Question

what am i doing wrong?

Answer 1

\[a(t)=\frac{ (2t+2)(t+1)^2-(t^2+2t-8)(2t+2) }{ (t+1)^4 }\]

Answer 2

\[a(t)=\frac{ (2t+2)(t^2+2t+1-(t^2+2t-8) }{ (t+1)^4 }\]

Answer 3

\[a(t)=\frac{ (2t+2)(9) }{ (t+1)^4 }\]

Answer 4

\[a(t)=\frac{ 2(t+1)(9) }{ (t+1)^4 }\]

Answer 5

\[a(t)=\frac{ 18 }{ (t+1)^3}\]

Answer 6

its supposed to be -14/(t+1)^3

Answer 7

btw the v(t) equation is..
\[v(t)=\frac{ t^2+2t-8 }{ (t+1)^2 }\]

Answer 8

The first thing you're doing wrong, I'm sorry to say, is that you have not provided any instructions whatsoever for this problem. What are you supposed to do?

Answer 9

just simplify the equation. I'm pretty sure i set it up right but i keep simplifying it incorrectly

Answer 10

You did every single step correctly, I checked it over twice. Maybe the original equation was different?

Answer 11

I will post what my teacher did

Answer 12

You haven't expanded the rightmost (2t+2)

Answer 13

He didn't need to expand it, he distributed it with the leftmost (2t+2)

Answer 14

the original and v(t) are on the left and the a(t) is on the right

Answer 15

I'm pretty sure your teacher just did it wrong. Happens sometimes. She didn't show her work to simplify the equation you had up there.

Answer 16

I'm sorry but still feel that y ou have not recognized nor shared the instructions for this problem. You mention a(t) and v(t), which usually represent acceleration and velocity respectively. Were you supposed to obtain one from the other? To solve a problem, it is essential that you yourself know precisely what your goal is.

Answer 17

They did it a different way and it makes sense, but I'm just wondering why my method doesn't work?

Answer 18

See my comment above: You seem unsure regarding what you are supposed to do.

Answer 19

Yeah I'm doing particle motion but I'm just trying to find my acceleration equation which i keep messing up

Answer 20

Post the ENTIRE question so we can understand it and help.

Answer 21

After i can get that i can answer the rest of the questions. s(t) is the original (position/time), v(t) is deriv (velocity, slope of the first), and a(t) is the 2nd deriv (slope of the velocity)

Answer 22

A particle is moving along a horizontal line with position function as given.
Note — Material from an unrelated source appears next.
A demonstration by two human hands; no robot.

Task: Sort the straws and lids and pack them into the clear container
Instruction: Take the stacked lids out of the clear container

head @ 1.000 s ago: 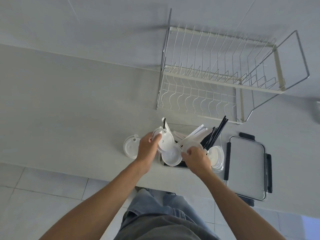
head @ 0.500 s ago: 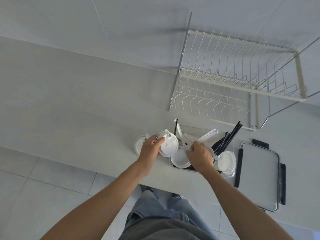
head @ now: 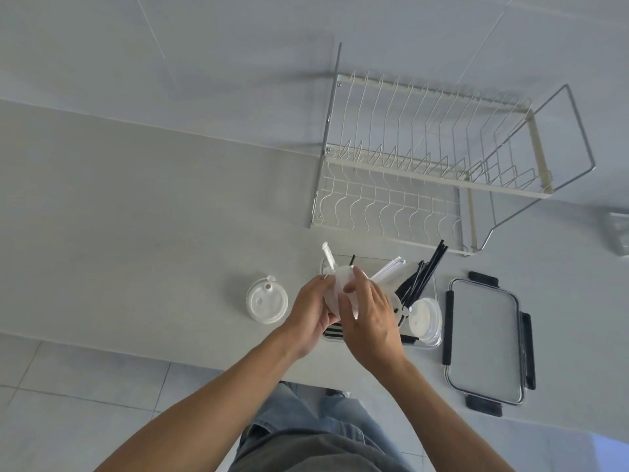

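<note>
A small stack of white lids [head: 335, 294] is held between both hands just above the near left part of the clear container [head: 435, 287]. The left hand [head: 311, 310] is curled around the stack's left edge, and the right hand [head: 369, 315] is closed over its right side with the thumb across the top. The container sits on the counter [head: 136, 233] with black straws [head: 422, 277] and white wrapped straws [head: 388, 269] leaning out of it, one wrapped straw [head: 328, 258] standing at its far left corner, and another lid [head: 423, 316] propped at its near right wall. One more loose lid [head: 267, 303] lies on the counter, well to the left.

The step in hand appears to be the gathering and nesting of lids into one pile. The next move probably calls for the stack to be squared and set down flat in a free corner, clear of the leaning straws; the loose lid is yet to be collected.

The container's own cover [head: 485, 338], with black clips, lies just to the right. A wire dish rack [head: 425, 172] stands behind, against a pale wall, and a tiled floor is seen below the counter edge.
</note>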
Find the following
a) time intervals when particle is moving right and moving left. I did this
b) times when particle is stopped. i did this one too (t=2)
c) time intervals when the particle is speeding up and slowing down.
\[s(t)=t+\frac{ 9 }{ t+1}+1\]

Answer 23

And how are you supposed to find a(t)? In the example you've posted, the three different quantities s(t), v(t) and a(t) show up. They are related to one another through differentiation (or, in reverse, through integration.) Next time, kindly mention that you are "doing particle motion."

You don't have to take my advice, but I suggest you review this post of yours and see how much time has been wasted because your instructions were not shared with the rest of us and you did not say "particle motion" up front.

Would you please repost this question with proper instructions if you still need and want help with it.